The Bolsheviks did not hesitate to shoot down striking workers, and execute leaders of the other left parties. But their greatest repression was directed against the Russian peasantry. This went under the rubric of a class war against the “kulaks.” Most Western communists and sympathizers of the Russian Revolution took this in stride, imagining a kulak to be something like a Latin American latifundista, deserving of everything they had coming to them. Gellately, on the basis of the long-secret archives, corrects this impression:
“Anyone could be labeled a kulak, from the person who lent neighbors money to one who kept a tidy garden.” He adds:
“In the heady days of late 1917 and early 1918, peasants had been enthusiastic about Bolshevism, which promised them land without payment and encouraged them to pillage the bourgeoisie and nobility. By mid-1918 much of that support had faded. Over the next two years there were thousands of riots and revolts as the peasants fought back. What most of them wanted, as they had for generations, was free title to their own land. All such attitudes, however, as well as protests, were now labeled ‘kulak rebellions’ and savagely repressed.”
A virtual army of urban toughs, some 30,000 to 40,000, were dispatched into the countryside to seize peasant grain for the cities.

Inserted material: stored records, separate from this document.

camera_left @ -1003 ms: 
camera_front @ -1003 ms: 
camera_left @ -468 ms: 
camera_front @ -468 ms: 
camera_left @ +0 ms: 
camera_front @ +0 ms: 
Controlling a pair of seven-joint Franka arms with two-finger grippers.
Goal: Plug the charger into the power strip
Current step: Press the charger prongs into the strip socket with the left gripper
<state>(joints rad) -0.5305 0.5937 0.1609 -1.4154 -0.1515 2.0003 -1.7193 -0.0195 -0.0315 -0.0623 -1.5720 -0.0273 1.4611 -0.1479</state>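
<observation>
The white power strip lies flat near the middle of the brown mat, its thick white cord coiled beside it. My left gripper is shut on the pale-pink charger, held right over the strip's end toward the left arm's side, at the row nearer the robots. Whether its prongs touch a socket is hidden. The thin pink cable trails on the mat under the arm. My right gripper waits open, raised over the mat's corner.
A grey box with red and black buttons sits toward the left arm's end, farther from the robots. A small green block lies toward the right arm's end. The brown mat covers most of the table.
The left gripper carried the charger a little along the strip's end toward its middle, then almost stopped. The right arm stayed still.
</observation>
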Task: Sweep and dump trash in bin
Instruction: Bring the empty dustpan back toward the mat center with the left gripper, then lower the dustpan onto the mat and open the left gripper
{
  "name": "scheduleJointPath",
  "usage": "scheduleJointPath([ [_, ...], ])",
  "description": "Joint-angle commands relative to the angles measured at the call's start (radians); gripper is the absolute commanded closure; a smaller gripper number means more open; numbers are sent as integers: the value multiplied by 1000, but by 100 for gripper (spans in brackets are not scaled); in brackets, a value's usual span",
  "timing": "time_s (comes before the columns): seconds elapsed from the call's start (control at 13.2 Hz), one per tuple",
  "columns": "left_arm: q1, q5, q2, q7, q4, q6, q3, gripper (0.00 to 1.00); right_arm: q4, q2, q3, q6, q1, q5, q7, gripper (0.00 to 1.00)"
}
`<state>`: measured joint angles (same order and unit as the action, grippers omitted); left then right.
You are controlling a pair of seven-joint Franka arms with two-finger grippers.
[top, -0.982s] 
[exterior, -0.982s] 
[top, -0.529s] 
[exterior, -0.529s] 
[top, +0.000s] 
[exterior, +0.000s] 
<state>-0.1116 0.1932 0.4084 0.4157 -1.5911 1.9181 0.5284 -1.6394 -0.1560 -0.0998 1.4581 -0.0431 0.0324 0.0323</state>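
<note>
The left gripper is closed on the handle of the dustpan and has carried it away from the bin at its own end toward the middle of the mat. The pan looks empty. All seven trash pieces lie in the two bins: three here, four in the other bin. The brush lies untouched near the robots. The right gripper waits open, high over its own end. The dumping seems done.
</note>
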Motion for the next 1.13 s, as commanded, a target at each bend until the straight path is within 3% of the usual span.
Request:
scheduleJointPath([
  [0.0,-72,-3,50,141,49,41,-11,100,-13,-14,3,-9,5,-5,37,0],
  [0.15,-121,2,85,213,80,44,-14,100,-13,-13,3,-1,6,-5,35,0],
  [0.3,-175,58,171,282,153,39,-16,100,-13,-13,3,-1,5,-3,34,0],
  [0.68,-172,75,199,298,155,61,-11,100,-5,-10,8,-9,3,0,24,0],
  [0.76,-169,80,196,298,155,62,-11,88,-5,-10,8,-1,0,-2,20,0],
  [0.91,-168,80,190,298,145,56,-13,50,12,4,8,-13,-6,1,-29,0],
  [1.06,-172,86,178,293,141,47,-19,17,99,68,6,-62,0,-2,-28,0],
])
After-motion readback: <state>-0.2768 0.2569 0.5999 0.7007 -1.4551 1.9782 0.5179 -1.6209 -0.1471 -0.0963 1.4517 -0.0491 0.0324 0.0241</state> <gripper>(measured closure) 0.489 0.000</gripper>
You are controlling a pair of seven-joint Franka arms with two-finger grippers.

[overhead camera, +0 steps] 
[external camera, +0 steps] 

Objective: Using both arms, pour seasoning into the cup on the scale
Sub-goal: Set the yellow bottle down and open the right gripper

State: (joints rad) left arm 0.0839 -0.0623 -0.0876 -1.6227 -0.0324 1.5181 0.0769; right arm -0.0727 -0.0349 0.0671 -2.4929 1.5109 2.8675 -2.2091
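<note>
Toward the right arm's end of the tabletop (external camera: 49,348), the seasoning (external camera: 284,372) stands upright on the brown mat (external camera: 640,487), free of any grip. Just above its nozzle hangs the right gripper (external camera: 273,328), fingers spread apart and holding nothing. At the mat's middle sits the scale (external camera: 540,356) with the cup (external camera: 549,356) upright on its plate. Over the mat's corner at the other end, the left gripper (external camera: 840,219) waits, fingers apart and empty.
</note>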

Often they took all they could find, leaving the peasants to starve. The government was pitiless toward the peasant families. Gellately again:
“Peasant were killed if suspected of holding back grain, and workers were shot if they protested. In the first two months of the terror some ten to fifteen thousand summary executions were carried out. . . . The Cheka killed and abused their victims without mercy. They robbed and plundered and in drunken orgies raped and killed their way through one village after the next. Completely innocent family men were arrested so that Cheka officers could take their wives as mistresses. Daughters were blackmailed into trying to save their families by offering themselves for the pleasures of some drunken official.
“Suspected enemies could expect cruel torture, flogging, maiming, or execution. Some were shot, others drowned, some frozen or buried alive, and still others were hacked to death by swords. Just who all these ‘enemies’ were depended on the whim of someone in the Cheka, the Red Guard, or the Red Army. The killers honed the practice of having those about to be executed dig their own graves.”
The Red Army executed between 50,000 and 150,000 civilians in the Crimea in 1920 after driving out the White army. On January 24, 1919, the renamed Communist Party’s Central Committee ordered the “total extermination” of the traditionally independent Cossacks. In 1920 in the North Caucasus and the Don area the Cheka executed more than six thousand people. Cheka leader Karl Lander reported that “for lack of a better idea” the Cheka in Kislovodsk killed all the patients in the local hospital. Gellately adds, “An integral part of these operations involved the wholesale sexual exploitation of the women.” On October 23, Serge Ordzhonikidze, later a prominent figure in Stalin’s government, ordered the destruction of the Cossacks as a people. Again Gellately:
“The most reliable estimates indicate that between 300,000 and 500,000 were killed or deported in 1919-20. These losses were suffered by a population totaling around three million at the time.”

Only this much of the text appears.